SANTA MONICA, Calif. -- Neil Peart, the renowned drummer and lyricist from the influential Canadian band Rush, has died. He was 67.
His representative, Elliot Mintz, said in a statement Friday that Peart died at his home Tuesday in Santa Monica. The band posted a message on Twitter also confirming the news.
"It is with broken hearts and the deepest sadness that we must share the terrible news that on Tuesday our friend, soul brother and band mate over 45 years, Neil, has lost his incredibly brave three and a half year battle with brain cancer," the band wrote. "Rest in peace brother."
Peart was revered for his drumming skills, but was also the band's key songwriters, known for his fantastical lyrics. The respected musician placed fourth on Rolling Stone's list of 100 Greatest Drummers of All Time, just behind Ginger Baker, Keith Moon and John Bonham.

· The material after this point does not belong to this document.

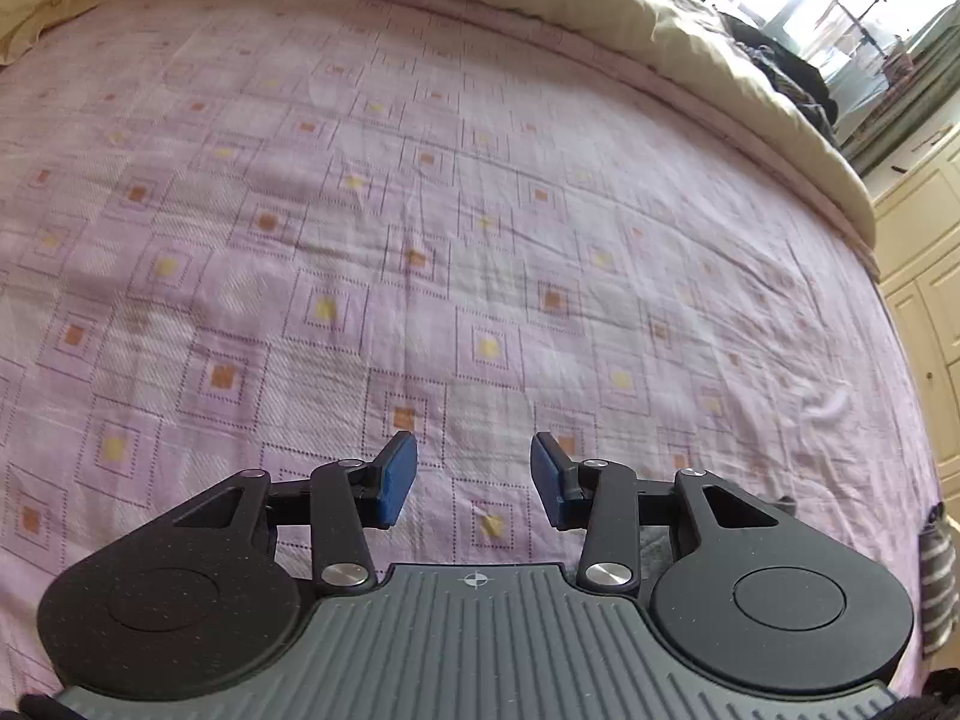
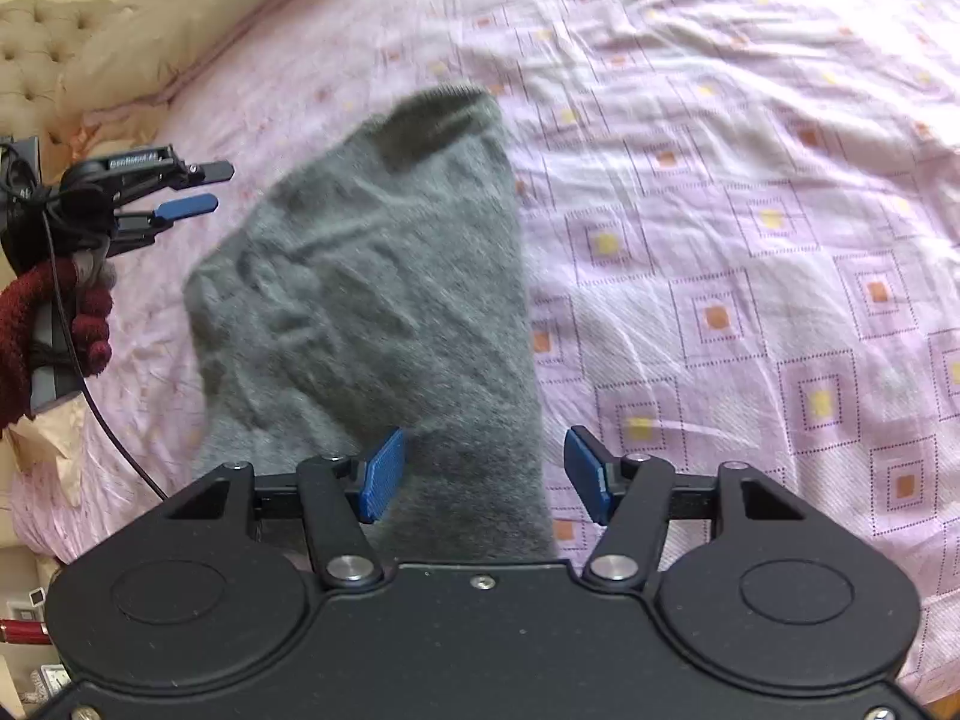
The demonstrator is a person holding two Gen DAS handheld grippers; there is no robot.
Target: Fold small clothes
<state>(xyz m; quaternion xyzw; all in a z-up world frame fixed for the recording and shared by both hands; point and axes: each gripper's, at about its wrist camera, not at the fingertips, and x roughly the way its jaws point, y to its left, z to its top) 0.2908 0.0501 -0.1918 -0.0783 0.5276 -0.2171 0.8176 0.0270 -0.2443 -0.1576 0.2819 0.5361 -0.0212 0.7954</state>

Peart, alongside bandmates Geddy Lee and Alex Lifeson, were inducted in the Rock & Roll Hall of Fame in 2013, and honored for combining "the signature traits of progressive rock with a proto typical heavy-metal sound." Their most known songs include "Tom Sawyer," "The Big Money" and "The Spirit of Radio."
"We've always said it's not something that meant a lot to us, but we knew our fans cared so much to be validated like that -- that their favorite band like their favorite sports team should be celebrated as champions," Peart told The Associated Press when Rush was inducted into the Rock Hall. "We always knew that was the case and certainly to see it blossom after this is a testament to the truth of that."
When Rush formed in 1968, its original lineup included Lifeson, bassist Jeff Jones and drummer John Rutsey.
After a few weeks, Lee replaced Jones, and in 1974 Peart replaced Rutsey weeks before Rush's first U.S. tour.